Esse arranjo criaria um círculo virtuoso de progresso — estados mais eficientes e responsáveis se tornariam modelos naturais para os demais, não por imposição, mas pela força do exemplo. É assim que a concorrência saudável entre governos locais, inspirada pelos princípios liberais, transforma a liberdade em prosperidade real e compartilhada.
Como lembrou o juiz Louis Brandeis, da Suprema Corte americana, cada estado pode servir como um “laboratório de democracia”, testando políticas sociais e econômicas sem colocar em risco o país inteiro. Essa é a essência de uma federação viva: a liberdade de experimentar, aprender e corrigir o rumo sem depender da permissão do poder central. Quando a autonomia local é respeitada, a política se torna um processo de descoberta — as boas ideias prosperam naturalmente, e as más desaparecem pelo simples teste da realidade. É esse espírito de experimentação, tão caro à filosofia liberal, que transforma o governo em aprendizado contínuo, e não em imposição permanente.
Friedrich Hayek, em A Constituição da Liberdade, lembrava que “a competição é um processo de descoberta”. E tinha razão. É da liberdade de tentar, errar e corrigir que surgem as soluções mais eficazes. Quando os estados competem para oferecer melhores condições ao cidadão — menos impostos, mais eficiência, mais oportunidades — não há perdedores: toda a sociedade se beneficia. A concorrência entre instituições, assim como entre indivíduos, é a forma mais civilizada de aprendizado coletivo. É o experimento permanente da liberdade — onde o sucesso não é imposto por decreto, mas conquistado pelo mérito.
É evidente que o modelo americano tem falhas.
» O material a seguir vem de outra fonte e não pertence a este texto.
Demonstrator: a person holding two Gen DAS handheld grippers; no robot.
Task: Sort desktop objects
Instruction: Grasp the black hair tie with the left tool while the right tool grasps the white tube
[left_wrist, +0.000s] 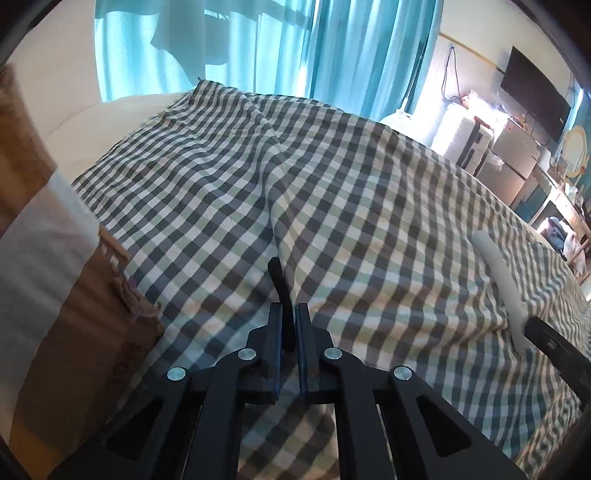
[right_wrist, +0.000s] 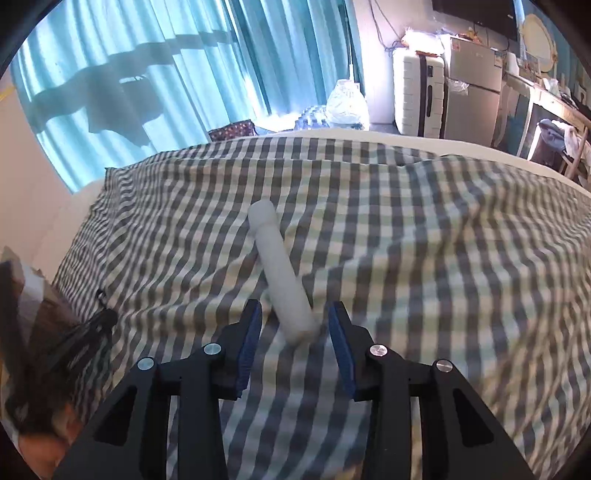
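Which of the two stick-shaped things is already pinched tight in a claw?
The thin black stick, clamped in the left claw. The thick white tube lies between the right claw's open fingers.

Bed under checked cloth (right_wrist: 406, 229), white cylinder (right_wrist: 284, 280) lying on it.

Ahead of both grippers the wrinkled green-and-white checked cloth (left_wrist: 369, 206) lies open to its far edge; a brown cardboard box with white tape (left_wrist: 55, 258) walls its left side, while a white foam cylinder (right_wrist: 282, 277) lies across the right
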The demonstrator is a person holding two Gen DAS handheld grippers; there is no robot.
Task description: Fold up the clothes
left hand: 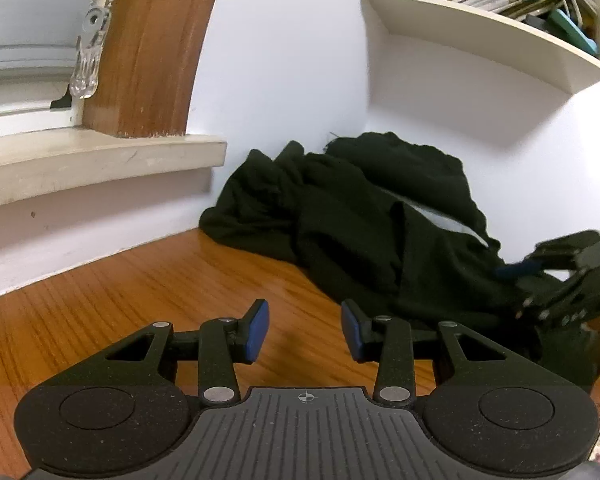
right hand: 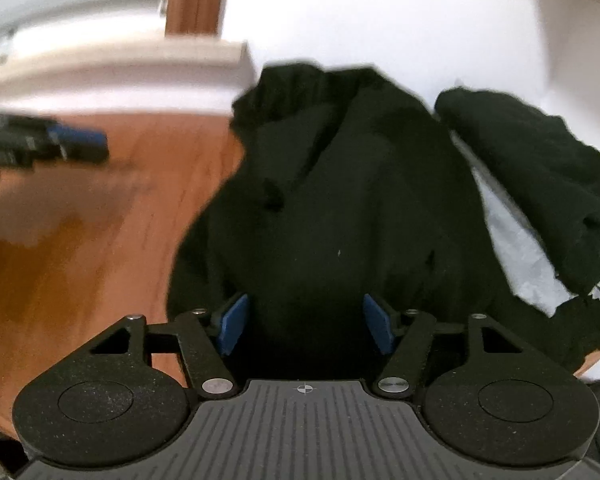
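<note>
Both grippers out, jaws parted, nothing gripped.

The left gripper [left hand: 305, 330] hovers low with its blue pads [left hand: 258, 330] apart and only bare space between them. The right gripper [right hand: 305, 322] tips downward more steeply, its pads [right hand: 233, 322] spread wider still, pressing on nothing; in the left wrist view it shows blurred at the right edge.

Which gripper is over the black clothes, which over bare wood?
The right gripper has the black clothes between its open fingers. The left gripper frames only bare wooden tabletop.
</note>
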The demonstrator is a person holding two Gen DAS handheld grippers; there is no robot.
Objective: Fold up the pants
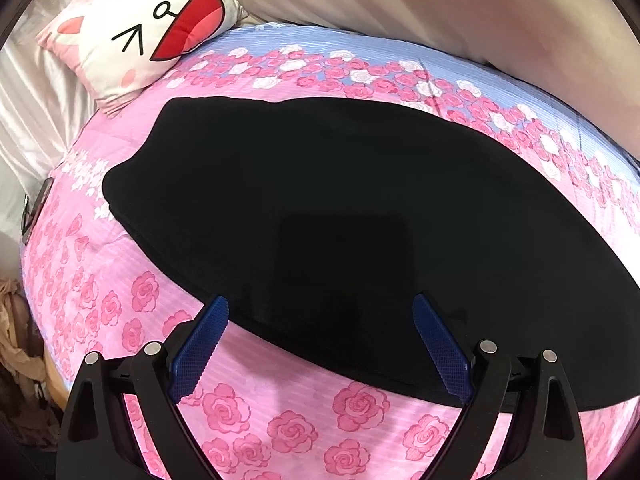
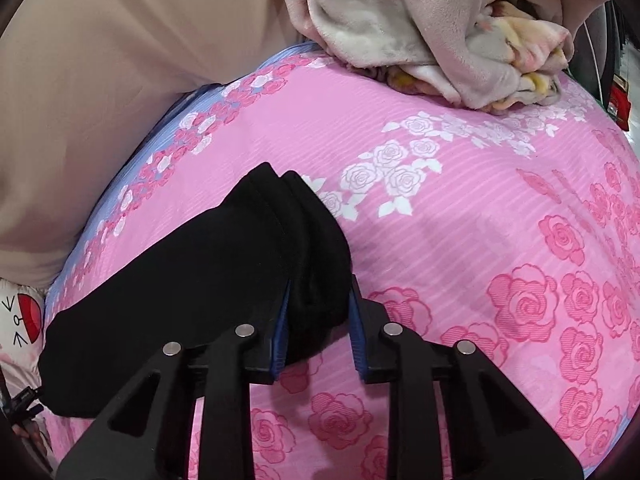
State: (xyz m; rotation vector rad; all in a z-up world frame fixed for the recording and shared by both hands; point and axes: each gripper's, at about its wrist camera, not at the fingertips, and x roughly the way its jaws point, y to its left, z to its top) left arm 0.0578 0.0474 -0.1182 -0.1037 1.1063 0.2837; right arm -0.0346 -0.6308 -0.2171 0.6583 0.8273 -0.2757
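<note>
Nearest my right wrist camera: the right gripper (image 2: 318, 316), its 2 blue pads bracketing a bunched end of the pants (image 2: 192, 276). The jaws stand narrow with black cloth filling the gap and both pads look pressed against it, so I read this as a grasp on the pants end, though the dark fabric hides the exact contact line. From this gripper the pants run away to the left and slightly toward the camera, ending low at the left edge of the view, near the pillow (image 2: 22, 316). In the left wrist view the left gripper (image 1: 320, 340) is spread wide and holding nothing; its tips sit at the near edge of the pants, the cloth lying just ahead of and partly between them. There the pants are a broad flat black slab on the bedspread (image 1: 280, 420), long axis running left to right across the view, so the left jaws face the long side square on. Judgement: the right hand is the 1 engaged, at the end; the left is close to the near long edge but has not gripped. The coming fold turns on carrying the held end along that long axis. Writing: 0 readable words or labels; the pillow shows only a drawn cartoon face. A crumpled blanket (image 2: 420, 28) lies well beyond the pants.
</note>
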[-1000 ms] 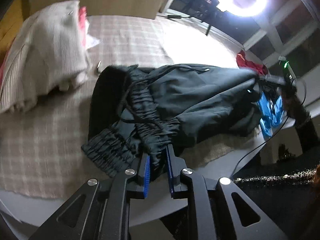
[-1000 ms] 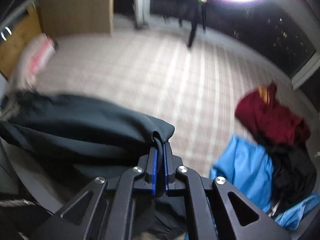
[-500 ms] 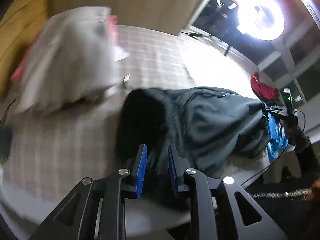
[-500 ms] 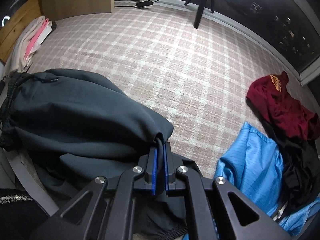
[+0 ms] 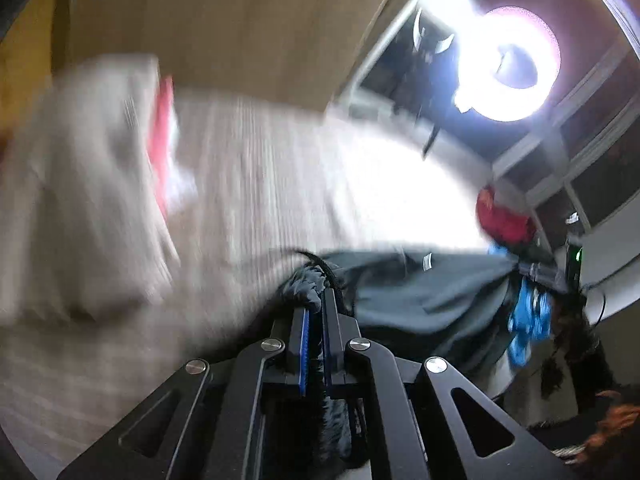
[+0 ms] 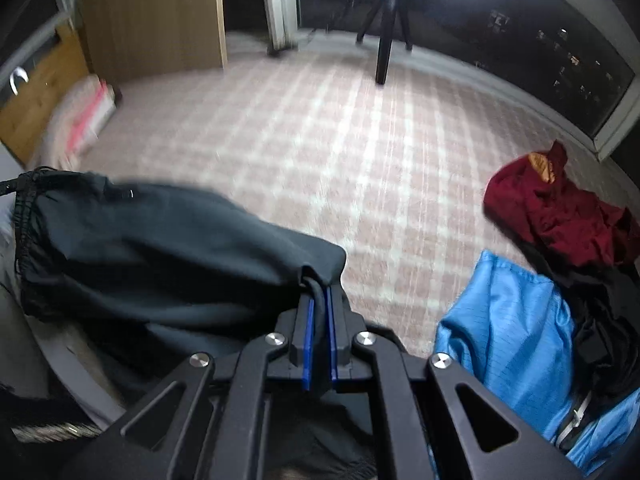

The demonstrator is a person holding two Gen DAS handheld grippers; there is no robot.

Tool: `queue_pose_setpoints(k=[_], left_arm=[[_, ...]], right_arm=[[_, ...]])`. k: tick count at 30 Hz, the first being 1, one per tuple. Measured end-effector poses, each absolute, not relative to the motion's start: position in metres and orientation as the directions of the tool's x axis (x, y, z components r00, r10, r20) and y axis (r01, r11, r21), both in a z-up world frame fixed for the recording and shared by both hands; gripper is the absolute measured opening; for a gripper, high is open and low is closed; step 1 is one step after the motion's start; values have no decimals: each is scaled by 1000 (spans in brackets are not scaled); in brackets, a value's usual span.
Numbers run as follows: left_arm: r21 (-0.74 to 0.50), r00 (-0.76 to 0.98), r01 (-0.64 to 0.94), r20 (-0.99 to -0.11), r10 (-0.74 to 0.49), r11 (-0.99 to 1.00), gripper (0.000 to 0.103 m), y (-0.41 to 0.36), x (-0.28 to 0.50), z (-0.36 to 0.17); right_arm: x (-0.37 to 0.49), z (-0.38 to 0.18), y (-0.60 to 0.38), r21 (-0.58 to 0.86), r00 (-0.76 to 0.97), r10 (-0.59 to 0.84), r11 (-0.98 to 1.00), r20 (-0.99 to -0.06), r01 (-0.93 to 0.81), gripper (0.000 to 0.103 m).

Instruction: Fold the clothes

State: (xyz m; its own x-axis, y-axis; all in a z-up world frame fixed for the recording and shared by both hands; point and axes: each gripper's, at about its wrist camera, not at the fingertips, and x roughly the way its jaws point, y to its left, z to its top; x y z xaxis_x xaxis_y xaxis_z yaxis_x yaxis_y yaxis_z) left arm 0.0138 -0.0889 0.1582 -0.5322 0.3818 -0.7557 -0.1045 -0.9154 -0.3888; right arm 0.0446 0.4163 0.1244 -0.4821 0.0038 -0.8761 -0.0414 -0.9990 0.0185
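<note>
Dark grey drawstring trousers [image 6: 160, 240] hang stretched between my two grippers above a checked cover [image 6: 360, 140]. My left gripper [image 5: 316, 300] has its jaws closing tight on the gathered waistband [image 5: 304, 284], with cloth and drawstring pinched between the blue pads. The trousers [image 5: 420, 292] run from there to the right, where my right gripper [image 5: 536, 270] shows small. In the right wrist view, my right gripper [image 6: 318, 292] is shut on a fold at the other end of the trousers. The left wrist view is blurred by motion.
A folded pile of white and pink clothes [image 5: 80, 184] lies at the left by a wooden cabinet [image 6: 152, 16]. A dark red garment [image 6: 552, 216], a blue one [image 6: 508, 328] and black cloth sit at the right. A ring light [image 5: 508, 76] on a tripod [image 6: 386, 52] stands behind.
My left gripper opened wider over the waistband, then closed on it and lifted it, swinging its view upward. The right gripper kept its hold and rose slightly.
</note>
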Motion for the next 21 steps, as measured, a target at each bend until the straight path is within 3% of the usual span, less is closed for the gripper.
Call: queue_pose_setpoints(k=[3, 6, 8, 10, 11, 12, 14, 17, 21], left_arm=[[-301, -629, -151, -705, 326, -942, 4, -90, -27, 217], [-245, -675, -179, -674, 300, -953, 5, -84, -98, 241], [-147, -682, -145, -702, 206, -979, 9, -74, -167, 228], [-101, -624, -74, -771, 125, -992, 9, -73, -220, 199], [-92, -567, -32, -818, 93, -995, 9, -75, -240, 182], [-105, -527, -18, -844, 99, -994, 8, -77, -250, 170], [-128, -498, -51, -857, 136, -991, 9, -79, -243, 158], [-23, -521, -152, -848, 100, -988, 11, -73, -201, 156], [8, -475, -225, -874, 103, -974, 15, -78, -134, 134]], right_arm=[[29, 162, 413, -21, -571, 34, -999, -821, -29, 5], [-7, 183, 417, -82, -621, 96, -995, -778, -50, 5], [-54, 176, 422, -181, -624, 193, -980, -757, -82, 6], [-110, 145, 426, -253, -556, 251, -964, -792, -75, 9], [-131, 129, 429, -267, -507, 273, -960, -818, -86, 18], [-144, 116, 431, -287, -461, 297, -953, -836, -95, 20], [-151, 102, 434, -306, -408, 320, -947, -855, -102, 20], [-125, 110, 437, -254, -436, 273, -962, -858, -102, 33], [-59, 120, 407, -100, -458, 100, -995, -883, -23, 38]])
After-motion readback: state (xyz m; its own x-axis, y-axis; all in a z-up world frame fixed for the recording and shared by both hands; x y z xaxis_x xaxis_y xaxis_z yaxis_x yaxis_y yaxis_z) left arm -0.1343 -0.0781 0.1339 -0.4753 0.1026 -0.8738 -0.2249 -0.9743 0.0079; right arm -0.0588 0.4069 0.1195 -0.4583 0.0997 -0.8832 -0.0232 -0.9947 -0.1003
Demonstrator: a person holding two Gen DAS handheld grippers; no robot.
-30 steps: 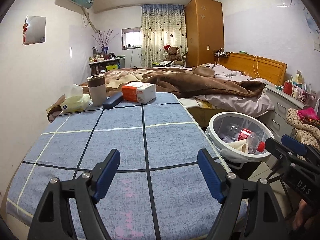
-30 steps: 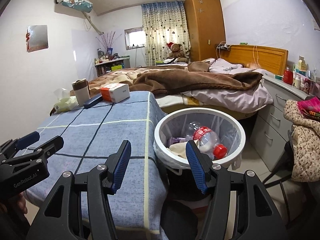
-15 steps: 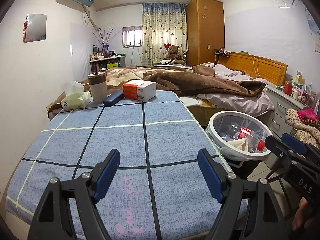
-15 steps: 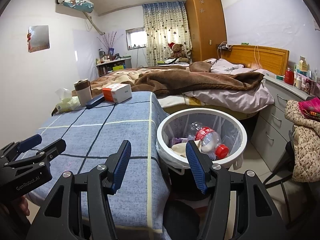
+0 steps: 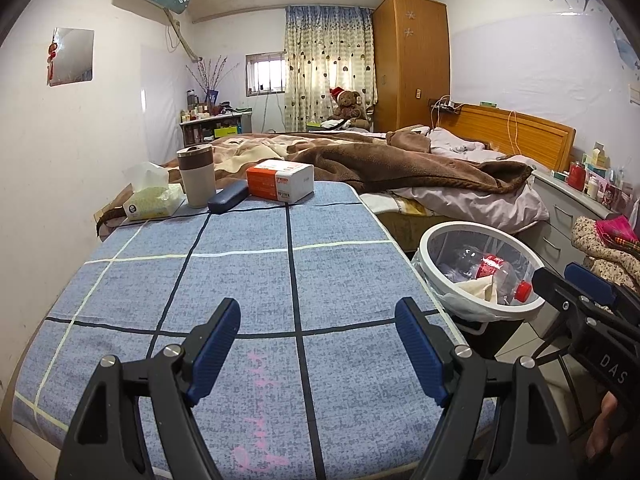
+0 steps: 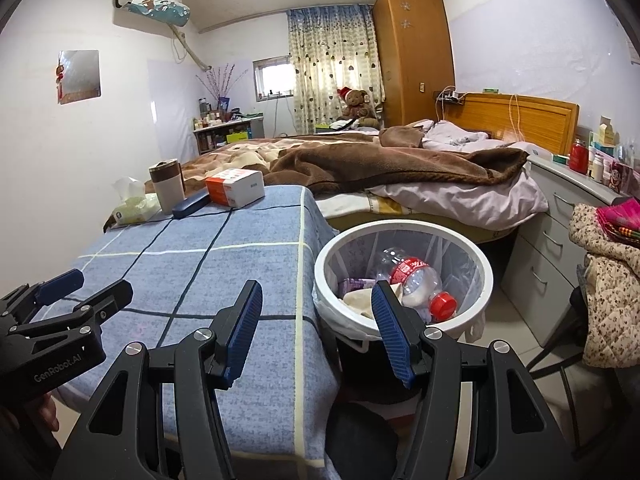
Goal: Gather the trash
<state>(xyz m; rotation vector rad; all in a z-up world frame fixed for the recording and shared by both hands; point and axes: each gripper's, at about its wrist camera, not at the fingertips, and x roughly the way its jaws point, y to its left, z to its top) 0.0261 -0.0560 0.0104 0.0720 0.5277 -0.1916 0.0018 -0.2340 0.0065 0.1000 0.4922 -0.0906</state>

A liberdade, por natureza, traz tensões, desigualdades e conflitos — mas esse é o preço da pluralidade, e também sua maior virtude. A convivência entre diferenças pode ser incômoda, mas é precisamente o que impede o avanço do autoritarismo. Onde há diversidade de vozes e autonomia das partes, não há espaço para o pensamento único nem para o poder absoluto. O custo da liberdade é real, mas infinitamente menor do que o preço da submissão. É essa diversidade — viva, imperfeita e essencial — que garante que nenhuma decisão federal possa esmagar a pluralidade de ideias que sustenta uma nação livre.
O Brasil precisa aprender essa lição: descentralizar é fortalecer a democracia, prevenir abusos e devolver o poder a quem de fato é soberano — o cidadão. No liberalismo, a verdadeira soberania não reside no Estado, mas no indivíduo livre, que governa a si mesmo e consente no poder que o representa. A autonomia dos estados não ameaça a unidade nacional; ao contrário, a enriquece, tornando o pacto federativo mais autêntico e próximo das pessoas. Quanto mais o poder se aproxima do cidadão, mais legítimo e responsável ele se torna.
Se queremos um país mais livre, justo e próspero, precisamos ousar: menos Brasília, mais Brasil. Menos tutela, mais confiança. Menos poder concentrado, mais soberania individual. Porque a grandeza de uma nação não se mede pela força do seu governo, mas pela liberdade do seu povo.